Stored data
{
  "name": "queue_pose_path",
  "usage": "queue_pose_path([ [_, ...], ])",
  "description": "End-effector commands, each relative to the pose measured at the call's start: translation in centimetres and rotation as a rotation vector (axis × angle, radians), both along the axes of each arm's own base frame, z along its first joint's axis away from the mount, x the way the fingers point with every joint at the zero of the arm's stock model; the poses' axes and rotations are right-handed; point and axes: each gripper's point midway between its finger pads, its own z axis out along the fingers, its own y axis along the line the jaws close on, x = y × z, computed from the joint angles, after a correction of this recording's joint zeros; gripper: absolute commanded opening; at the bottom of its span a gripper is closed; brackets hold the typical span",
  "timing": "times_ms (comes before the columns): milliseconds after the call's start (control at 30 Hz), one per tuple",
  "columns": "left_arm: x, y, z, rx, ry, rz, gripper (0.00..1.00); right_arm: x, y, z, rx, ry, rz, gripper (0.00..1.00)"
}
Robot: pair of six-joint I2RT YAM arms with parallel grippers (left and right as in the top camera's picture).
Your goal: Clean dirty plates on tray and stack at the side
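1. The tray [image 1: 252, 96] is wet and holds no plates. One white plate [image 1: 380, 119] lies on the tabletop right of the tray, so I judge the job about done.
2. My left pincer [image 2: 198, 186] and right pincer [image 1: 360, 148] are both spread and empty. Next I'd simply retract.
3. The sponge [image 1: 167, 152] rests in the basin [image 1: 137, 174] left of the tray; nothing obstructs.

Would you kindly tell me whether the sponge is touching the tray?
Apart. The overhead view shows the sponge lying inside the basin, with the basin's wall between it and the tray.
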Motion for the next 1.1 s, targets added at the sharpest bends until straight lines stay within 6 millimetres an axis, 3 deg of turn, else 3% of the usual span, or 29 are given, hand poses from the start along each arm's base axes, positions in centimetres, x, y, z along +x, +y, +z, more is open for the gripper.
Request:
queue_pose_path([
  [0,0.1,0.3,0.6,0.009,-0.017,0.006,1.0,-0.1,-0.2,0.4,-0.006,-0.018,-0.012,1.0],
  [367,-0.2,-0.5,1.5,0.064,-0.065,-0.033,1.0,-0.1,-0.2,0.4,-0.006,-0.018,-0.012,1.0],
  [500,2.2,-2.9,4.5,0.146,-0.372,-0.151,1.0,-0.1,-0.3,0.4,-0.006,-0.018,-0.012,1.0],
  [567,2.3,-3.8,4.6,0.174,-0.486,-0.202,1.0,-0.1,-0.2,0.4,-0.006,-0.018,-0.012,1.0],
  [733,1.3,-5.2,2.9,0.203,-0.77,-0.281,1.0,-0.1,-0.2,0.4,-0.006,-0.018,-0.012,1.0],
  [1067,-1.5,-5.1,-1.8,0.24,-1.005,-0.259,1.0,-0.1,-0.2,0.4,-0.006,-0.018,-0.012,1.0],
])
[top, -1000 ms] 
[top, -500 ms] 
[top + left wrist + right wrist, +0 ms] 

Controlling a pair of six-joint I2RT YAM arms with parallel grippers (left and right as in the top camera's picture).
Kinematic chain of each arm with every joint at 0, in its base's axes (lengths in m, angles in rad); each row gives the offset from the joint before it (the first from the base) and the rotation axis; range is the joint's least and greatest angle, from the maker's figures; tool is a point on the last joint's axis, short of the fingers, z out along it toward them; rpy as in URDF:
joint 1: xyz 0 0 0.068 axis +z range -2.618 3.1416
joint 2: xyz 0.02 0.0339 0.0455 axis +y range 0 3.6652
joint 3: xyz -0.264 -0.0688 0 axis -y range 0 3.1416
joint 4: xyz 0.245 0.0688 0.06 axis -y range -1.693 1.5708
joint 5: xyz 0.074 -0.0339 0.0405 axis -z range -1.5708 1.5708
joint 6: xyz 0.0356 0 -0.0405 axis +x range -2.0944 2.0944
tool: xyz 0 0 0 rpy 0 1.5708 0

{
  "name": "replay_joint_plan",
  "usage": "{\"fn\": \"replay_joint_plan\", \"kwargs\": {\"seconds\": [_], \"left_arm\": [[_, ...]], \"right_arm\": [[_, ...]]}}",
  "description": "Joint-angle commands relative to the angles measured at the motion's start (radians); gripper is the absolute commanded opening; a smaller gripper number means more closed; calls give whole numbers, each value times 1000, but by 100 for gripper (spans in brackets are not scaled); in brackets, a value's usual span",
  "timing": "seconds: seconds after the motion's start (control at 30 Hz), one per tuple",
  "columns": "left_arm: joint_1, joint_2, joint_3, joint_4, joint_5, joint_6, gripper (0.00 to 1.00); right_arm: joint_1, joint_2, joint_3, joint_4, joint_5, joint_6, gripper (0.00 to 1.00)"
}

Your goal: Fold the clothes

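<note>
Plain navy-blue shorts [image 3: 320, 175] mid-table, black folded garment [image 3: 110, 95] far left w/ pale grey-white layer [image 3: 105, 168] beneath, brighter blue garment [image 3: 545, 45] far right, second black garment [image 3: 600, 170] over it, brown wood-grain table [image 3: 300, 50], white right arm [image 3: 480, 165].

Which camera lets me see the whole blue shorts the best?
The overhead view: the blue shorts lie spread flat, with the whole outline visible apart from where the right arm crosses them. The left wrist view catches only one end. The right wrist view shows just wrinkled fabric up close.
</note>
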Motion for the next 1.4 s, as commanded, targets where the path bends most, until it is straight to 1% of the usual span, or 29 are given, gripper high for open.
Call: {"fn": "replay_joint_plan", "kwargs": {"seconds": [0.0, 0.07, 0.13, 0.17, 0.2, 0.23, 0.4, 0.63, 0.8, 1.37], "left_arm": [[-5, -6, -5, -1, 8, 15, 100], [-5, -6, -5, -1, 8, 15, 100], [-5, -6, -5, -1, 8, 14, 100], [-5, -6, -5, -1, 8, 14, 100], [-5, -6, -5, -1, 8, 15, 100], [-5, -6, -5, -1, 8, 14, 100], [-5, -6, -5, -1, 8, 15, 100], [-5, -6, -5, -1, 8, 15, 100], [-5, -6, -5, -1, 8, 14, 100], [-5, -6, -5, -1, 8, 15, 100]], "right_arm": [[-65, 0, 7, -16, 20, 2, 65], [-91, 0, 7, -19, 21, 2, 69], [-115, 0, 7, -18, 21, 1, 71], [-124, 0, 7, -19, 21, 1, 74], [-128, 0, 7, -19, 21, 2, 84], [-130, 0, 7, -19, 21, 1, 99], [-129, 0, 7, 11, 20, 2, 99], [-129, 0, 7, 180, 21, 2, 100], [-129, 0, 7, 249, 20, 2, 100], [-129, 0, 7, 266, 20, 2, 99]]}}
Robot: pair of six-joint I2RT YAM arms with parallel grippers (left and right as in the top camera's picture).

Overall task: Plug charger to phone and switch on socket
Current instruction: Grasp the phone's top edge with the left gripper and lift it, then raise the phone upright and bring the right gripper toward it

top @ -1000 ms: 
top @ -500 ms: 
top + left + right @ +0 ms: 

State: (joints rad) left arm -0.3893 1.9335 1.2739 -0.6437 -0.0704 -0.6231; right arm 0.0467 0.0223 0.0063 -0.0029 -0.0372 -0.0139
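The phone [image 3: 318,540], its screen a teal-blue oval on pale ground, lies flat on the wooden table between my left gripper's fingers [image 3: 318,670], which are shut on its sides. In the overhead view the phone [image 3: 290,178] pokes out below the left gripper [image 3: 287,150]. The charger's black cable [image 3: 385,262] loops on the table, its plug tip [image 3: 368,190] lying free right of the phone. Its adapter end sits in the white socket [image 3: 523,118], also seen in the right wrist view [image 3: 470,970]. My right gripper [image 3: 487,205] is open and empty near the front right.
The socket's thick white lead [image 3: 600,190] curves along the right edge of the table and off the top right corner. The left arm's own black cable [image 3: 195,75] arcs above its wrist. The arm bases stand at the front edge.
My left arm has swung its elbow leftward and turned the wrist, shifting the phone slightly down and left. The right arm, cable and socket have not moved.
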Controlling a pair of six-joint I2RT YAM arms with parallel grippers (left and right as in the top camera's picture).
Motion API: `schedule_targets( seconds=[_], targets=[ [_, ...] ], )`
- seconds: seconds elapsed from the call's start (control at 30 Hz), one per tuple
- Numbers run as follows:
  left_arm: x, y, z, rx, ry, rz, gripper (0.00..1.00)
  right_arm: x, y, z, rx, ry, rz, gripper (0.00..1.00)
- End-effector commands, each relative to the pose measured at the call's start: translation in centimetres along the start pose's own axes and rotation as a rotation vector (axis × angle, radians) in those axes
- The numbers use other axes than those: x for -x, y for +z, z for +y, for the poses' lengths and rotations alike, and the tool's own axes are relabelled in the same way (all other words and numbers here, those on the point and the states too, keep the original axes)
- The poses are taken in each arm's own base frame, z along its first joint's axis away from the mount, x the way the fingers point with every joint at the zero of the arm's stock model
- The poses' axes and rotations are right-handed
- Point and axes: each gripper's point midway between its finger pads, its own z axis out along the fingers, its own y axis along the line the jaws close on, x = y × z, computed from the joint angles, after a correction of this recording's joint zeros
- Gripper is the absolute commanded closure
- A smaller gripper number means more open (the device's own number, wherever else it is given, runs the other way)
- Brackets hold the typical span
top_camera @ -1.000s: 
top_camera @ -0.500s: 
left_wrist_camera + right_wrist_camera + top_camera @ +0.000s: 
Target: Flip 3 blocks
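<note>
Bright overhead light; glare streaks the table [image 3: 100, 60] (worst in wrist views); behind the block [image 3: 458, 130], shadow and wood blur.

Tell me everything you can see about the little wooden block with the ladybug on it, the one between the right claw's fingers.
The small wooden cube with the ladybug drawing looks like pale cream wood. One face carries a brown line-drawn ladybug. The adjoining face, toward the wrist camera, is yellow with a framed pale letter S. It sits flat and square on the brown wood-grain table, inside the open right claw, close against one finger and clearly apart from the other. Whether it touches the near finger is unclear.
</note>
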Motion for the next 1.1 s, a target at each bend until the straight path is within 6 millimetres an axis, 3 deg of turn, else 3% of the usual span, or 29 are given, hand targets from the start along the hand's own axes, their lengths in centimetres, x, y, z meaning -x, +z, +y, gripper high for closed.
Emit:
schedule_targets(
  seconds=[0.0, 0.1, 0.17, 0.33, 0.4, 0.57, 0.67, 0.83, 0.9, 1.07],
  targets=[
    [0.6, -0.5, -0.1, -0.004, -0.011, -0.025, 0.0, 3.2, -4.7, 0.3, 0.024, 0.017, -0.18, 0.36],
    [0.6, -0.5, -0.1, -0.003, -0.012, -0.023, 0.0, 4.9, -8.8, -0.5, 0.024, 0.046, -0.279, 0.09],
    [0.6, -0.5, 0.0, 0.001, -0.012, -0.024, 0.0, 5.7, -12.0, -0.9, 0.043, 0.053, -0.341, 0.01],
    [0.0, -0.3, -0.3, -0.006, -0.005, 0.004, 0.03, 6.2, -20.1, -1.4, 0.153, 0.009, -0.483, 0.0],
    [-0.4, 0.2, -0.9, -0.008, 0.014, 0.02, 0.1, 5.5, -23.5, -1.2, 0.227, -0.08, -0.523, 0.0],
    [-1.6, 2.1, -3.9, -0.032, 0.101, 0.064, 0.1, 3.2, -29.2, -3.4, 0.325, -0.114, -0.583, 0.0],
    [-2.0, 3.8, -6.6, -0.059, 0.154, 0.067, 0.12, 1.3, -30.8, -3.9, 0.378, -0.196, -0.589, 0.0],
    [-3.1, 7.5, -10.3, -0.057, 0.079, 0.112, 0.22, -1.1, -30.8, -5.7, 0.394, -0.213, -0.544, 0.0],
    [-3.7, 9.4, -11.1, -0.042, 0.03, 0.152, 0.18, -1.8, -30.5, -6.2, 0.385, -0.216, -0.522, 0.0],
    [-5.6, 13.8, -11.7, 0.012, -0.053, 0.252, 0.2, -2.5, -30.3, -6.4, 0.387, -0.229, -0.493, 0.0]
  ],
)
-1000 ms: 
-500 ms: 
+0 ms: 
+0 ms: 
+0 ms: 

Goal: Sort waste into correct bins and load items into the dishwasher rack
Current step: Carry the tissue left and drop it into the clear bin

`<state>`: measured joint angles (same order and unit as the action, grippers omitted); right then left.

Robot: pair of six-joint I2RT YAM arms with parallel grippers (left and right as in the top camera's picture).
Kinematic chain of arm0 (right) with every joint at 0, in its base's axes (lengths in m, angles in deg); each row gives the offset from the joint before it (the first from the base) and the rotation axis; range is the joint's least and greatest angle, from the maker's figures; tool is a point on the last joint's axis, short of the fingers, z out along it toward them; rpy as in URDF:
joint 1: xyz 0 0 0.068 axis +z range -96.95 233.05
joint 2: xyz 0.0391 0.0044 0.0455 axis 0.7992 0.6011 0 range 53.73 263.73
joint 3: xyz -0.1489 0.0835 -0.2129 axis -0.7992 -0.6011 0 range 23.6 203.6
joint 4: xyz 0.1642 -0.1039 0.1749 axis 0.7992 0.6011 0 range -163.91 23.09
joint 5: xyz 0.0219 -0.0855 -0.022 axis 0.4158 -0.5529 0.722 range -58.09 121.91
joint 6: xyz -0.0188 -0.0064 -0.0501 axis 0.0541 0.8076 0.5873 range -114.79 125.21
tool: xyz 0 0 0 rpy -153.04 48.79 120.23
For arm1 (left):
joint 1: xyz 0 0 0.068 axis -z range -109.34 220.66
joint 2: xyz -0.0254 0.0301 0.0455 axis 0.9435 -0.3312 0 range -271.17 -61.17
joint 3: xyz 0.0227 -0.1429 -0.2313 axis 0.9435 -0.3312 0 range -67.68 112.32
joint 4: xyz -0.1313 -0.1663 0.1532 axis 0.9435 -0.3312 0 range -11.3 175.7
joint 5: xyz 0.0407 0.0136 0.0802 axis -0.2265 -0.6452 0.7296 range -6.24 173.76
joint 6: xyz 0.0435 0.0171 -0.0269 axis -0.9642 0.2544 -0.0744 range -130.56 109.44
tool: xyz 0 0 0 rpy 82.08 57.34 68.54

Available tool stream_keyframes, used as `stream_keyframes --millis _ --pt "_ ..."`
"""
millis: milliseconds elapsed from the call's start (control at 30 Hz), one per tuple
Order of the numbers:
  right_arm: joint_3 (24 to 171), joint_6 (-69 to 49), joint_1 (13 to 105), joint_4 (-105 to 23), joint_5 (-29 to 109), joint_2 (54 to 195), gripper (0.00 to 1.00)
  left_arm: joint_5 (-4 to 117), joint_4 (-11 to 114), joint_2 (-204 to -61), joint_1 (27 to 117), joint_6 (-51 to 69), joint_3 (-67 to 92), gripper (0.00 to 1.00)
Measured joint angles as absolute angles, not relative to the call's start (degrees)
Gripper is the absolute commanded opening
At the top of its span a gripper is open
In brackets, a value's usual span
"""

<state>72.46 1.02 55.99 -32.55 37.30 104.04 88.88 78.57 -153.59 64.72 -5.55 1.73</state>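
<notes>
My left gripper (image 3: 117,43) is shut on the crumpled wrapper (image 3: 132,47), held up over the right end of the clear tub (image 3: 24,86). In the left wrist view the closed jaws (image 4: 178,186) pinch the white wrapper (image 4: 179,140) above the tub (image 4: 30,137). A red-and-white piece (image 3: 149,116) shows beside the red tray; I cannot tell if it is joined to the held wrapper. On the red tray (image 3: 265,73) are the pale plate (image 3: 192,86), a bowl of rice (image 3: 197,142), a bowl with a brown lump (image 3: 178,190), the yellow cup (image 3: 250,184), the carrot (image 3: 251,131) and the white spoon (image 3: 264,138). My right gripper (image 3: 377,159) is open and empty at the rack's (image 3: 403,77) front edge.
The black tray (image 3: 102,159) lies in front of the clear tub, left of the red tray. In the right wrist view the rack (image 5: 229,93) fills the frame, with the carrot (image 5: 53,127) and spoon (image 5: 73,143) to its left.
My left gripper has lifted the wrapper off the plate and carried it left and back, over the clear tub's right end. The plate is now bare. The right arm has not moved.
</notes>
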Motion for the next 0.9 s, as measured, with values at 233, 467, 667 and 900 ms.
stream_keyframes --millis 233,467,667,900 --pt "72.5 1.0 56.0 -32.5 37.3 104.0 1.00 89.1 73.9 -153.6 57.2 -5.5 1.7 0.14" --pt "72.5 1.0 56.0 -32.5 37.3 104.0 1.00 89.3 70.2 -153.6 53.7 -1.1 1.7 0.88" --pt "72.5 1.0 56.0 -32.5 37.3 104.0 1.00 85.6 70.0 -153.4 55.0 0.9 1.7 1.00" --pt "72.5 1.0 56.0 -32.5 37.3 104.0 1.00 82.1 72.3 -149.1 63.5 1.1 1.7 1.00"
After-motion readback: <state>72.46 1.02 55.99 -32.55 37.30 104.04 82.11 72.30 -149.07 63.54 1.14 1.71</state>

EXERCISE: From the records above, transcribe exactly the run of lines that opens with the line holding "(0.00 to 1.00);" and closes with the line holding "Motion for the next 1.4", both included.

RESPONSE TO THIS TASK:
  "columns": "left_arm: joint_1, joint_2, joint_3, joint_4, joint_5, joint_6, gripper (0.00 to 1.00); right_arm: joint_1, joint_2, joint_3, joint_4, joint_5, joint_6, gripper (0.00 to 1.00)"
}

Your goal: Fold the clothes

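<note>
Plain navy-blue shorts [image 3: 320, 175] mid-table, black folded garment [image 3: 110, 95] far left w/ pale grey-white layer [image 3: 105, 168] beneath, brighter blue garment [image 3: 545, 45] far right, second black garment [image 3: 600, 170] over it, brown wood-grain table [image 3: 300, 50], white right arm [image 3: 480, 165].

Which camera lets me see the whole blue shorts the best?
The overhead view: the blue shorts lie spread flat, with the whole outline visible apart from where the right arm crosses them. The left wrist view catches only one end. The right wrist view shows just wrinkled fabric up close.
</note>
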Motion for the next 1.4 s, as commanded, targets where the path bends most, until it is straight to 1% of the usual span, or 29 are given, gripper high for open.

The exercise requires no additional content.